Ser colega de trabalho e admirador do resenhado já complica qualquer pretensão de neutralidade. Então, prezado leitor, não veja isenção nas palavras que seguem, que querem apresentar e comentar o livro que desde o título obriga a abandonar a indiferença: Talvez um Instrumento o que se Houve ao Fundo, de Guto Leite (Ed. Moinhos, de Belo Horizonte).
O caso é que o autor tem mais de uma face, como artista. Cancionista e cantor, o Guto é de uma agradável amenidade estética: não que faça coisas triviais, mas que faz coisas agradáveis, sambas, marchas, valsinhas, uma penca de coisas que se ouve com gosto e ganho óbvio, mesmo aquelas com letras pontiagudas de evidente conteúdo crítico, mesmo com melodias e harmonias pontudas, com dissonâncias e quebras e tal, mas sempre dentro da melhor tradição da canção que tem como centro o samba e aquilo que se chamou MPB. Veja lá o CD Brique ou o recente Dez Canções Sem as Quais Você Não Poderá Viver Nem Mais um Segundo.

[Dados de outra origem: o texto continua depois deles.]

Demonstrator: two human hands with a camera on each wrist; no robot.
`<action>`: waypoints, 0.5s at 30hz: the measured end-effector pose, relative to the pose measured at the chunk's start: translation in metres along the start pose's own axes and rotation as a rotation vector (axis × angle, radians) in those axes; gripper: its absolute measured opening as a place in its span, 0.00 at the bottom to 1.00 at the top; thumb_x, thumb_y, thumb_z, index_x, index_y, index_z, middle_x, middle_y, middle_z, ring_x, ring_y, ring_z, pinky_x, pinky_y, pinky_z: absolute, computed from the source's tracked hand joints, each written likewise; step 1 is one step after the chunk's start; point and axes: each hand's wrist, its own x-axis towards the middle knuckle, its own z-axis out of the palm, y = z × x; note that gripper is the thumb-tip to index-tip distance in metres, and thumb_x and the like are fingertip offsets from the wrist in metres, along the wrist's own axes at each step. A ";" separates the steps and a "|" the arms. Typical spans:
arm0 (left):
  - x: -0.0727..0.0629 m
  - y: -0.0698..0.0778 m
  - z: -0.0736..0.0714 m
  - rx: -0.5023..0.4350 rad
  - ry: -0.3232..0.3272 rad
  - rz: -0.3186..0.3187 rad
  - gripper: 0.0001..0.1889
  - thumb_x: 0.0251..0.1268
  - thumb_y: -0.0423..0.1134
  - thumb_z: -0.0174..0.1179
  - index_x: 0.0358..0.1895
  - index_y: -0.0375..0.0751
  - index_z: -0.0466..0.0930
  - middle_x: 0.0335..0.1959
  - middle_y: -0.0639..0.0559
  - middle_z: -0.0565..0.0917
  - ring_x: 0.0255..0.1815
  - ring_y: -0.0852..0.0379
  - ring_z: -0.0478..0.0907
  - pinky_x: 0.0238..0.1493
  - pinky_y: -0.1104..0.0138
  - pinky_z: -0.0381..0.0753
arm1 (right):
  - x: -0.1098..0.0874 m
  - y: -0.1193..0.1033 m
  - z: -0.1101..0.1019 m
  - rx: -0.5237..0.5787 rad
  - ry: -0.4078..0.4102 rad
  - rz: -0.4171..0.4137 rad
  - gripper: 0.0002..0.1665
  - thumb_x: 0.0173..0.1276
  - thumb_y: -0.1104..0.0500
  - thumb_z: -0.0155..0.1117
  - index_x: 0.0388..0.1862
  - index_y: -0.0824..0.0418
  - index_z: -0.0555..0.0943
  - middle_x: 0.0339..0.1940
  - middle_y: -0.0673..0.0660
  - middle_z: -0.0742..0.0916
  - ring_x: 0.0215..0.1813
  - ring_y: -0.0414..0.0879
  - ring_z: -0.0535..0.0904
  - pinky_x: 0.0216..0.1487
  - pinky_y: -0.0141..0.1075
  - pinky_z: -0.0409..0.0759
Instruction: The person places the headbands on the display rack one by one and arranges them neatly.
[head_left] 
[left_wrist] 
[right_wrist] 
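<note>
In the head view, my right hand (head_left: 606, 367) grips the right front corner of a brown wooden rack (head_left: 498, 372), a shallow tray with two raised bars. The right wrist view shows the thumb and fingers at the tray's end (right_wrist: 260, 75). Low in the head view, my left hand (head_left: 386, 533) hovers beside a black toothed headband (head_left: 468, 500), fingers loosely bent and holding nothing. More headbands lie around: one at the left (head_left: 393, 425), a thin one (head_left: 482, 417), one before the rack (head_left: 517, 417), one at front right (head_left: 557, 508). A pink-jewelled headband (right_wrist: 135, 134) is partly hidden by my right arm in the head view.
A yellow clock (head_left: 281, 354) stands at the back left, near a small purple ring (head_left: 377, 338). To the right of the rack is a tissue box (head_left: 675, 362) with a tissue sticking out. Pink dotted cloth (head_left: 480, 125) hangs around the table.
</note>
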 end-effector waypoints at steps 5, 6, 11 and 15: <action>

Como poeta de livro, o Guto é..., como vou dizer sem ser agressivo com o leitor? Um chute na nossa retina. Difícil, chato, aborrecido. No novo livro tem desde logo aquele "h" que parece estar sobrando: não era pra ser "ouve"? E, meu caro, é isso o tempo todo. O primeiro poema tem mais de 20 páginas, em formato muito incomodativo, blocos de texto em que as palavras escorrem de uma linha a outra muitas vezes pela metade, e não na divisão silábica, a qual nos daria alguma serenidade.
Tem muito comentário sobre o tempo que passa e vai acabando com sonhos e planos. Tem desilusão em forma autocrítica e tem dedo na cara – "se teu verso não causa / náusea ou suicídio / é propaganda", por exemplo. A gente tira o olhar da página, porque, vamos combinar, é ruim de ver isso, como aquela lâmina cortando o olho surrealista. Sacações finas como "custo um tempo / pra saber se é rica / ou se é bonita" e agressões puras ao bom-mocismo como "não gaste anestesia / com a negrinha". Bá.
Enfim, não estou aqui recomendando o livro, porque a leitura aborrece mesmo, do começo ao fim. E é pra isso que a gente, a escassa gente que lê poesia, vai a um livro de poesia? E é pra isso que existe poesia, chocar, fazer chorar? Sei eu lá.